A Negative APRV Trial in ARDS

Aaron B. Holley, MD

Disclosures

June 29, 2018

Recently, I reviewed a randomized, controlled trial (RCT)[1] comparing acute respiratory distress syndrome (ARDS) management with protocolized airway pressure release ventilation (APRV) with low-tidal-volume (LTV) ventilation. APRV showed superiority for the primary outcome, ventilator-free days, and a number of secondary outcomes. Mortality in the intensive care unit and hospital days were not significantly different, but both showed trends toward improvement with APRV. I saw this trial, in conjunction with previously published physiologic data, as a major step forward in supporting APRV for ARDS outside the setting of "rescue therapy."

An RCT published online recently found that APRV dramatically increased mortality in children with ARDS when compared with LTV.[2] The study was stopped early, after only 52 children were enrolled, because of the mortality difference (53.8% versus 26.9% among controls; relative risk, 3.2 [1.0-10.1]; P = .089).

This prompted two pediatricians to write an editorial.[3] While they conclude their piece by advising caution before using APRV in children, they use data applicable to adults to help make their case.

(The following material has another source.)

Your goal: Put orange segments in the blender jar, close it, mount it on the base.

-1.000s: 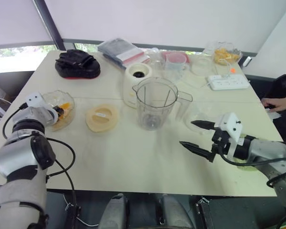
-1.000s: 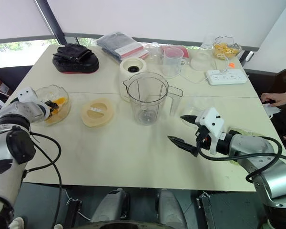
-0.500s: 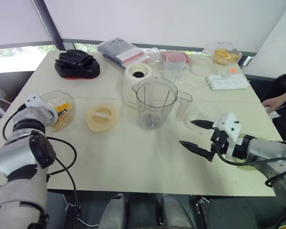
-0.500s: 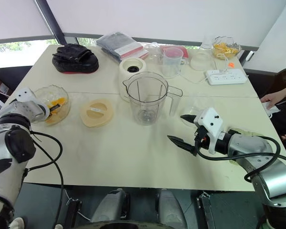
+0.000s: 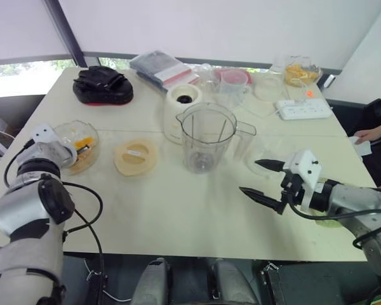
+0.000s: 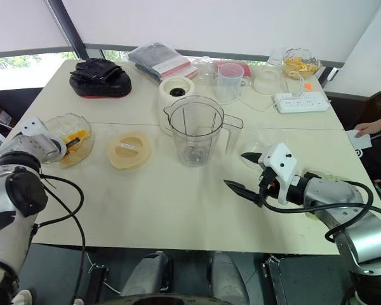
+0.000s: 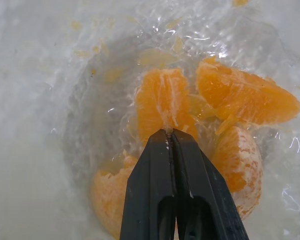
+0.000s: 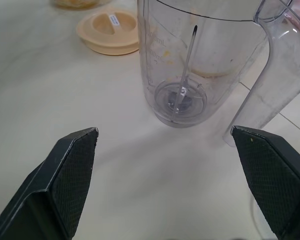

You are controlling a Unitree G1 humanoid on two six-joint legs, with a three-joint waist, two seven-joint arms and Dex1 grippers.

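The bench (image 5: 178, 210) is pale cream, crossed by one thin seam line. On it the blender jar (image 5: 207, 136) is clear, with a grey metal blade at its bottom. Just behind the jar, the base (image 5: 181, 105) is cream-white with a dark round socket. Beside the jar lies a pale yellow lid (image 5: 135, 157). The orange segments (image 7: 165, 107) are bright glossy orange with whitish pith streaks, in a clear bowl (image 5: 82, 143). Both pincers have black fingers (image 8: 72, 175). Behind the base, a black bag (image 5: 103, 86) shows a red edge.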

So, should the pediatric RCT or the accompanying editorial influence our opinion of APRV for ARDS in adults?

Looking closely at the pediatric RCT, it seems the groups were unbalanced at baseline. Patients randomized to APRV had a significantly lower PaO2:FiO2 and higher oxygenation index, suggesting they had worse disease at enrollment. The authors of the editorial suggest that this imbalance is not enough to account for the large 28-day mortality difference—ergo, it must be due to APRV.

I have two issues with this logic:

  1. It seems even less likely that APRV could generate such a large increase in mortality; and

  2. The authors of the editorial criticize the positive APRV adult trial[1] for having similar imbalances at baseline (in this case, the APRV group had a lower burden of comorbid disease and less pressor use).

So how do we reconcile the disparate results between these two RCTs?

The APRV titration strategies were slightly different, there were some imbalances at baseline, and one enrolled adults and the other enrolled children. More important, though, they were both small, single-center studies. The most likely reason for the discrepant results is type I error. In fact, this should be expected given the sample sizes. When it comes to biologic plausibility, I do not believe APRV, when compared with LTV, could dramatically increase ventilator-free days or double mortality at the 28-day mark.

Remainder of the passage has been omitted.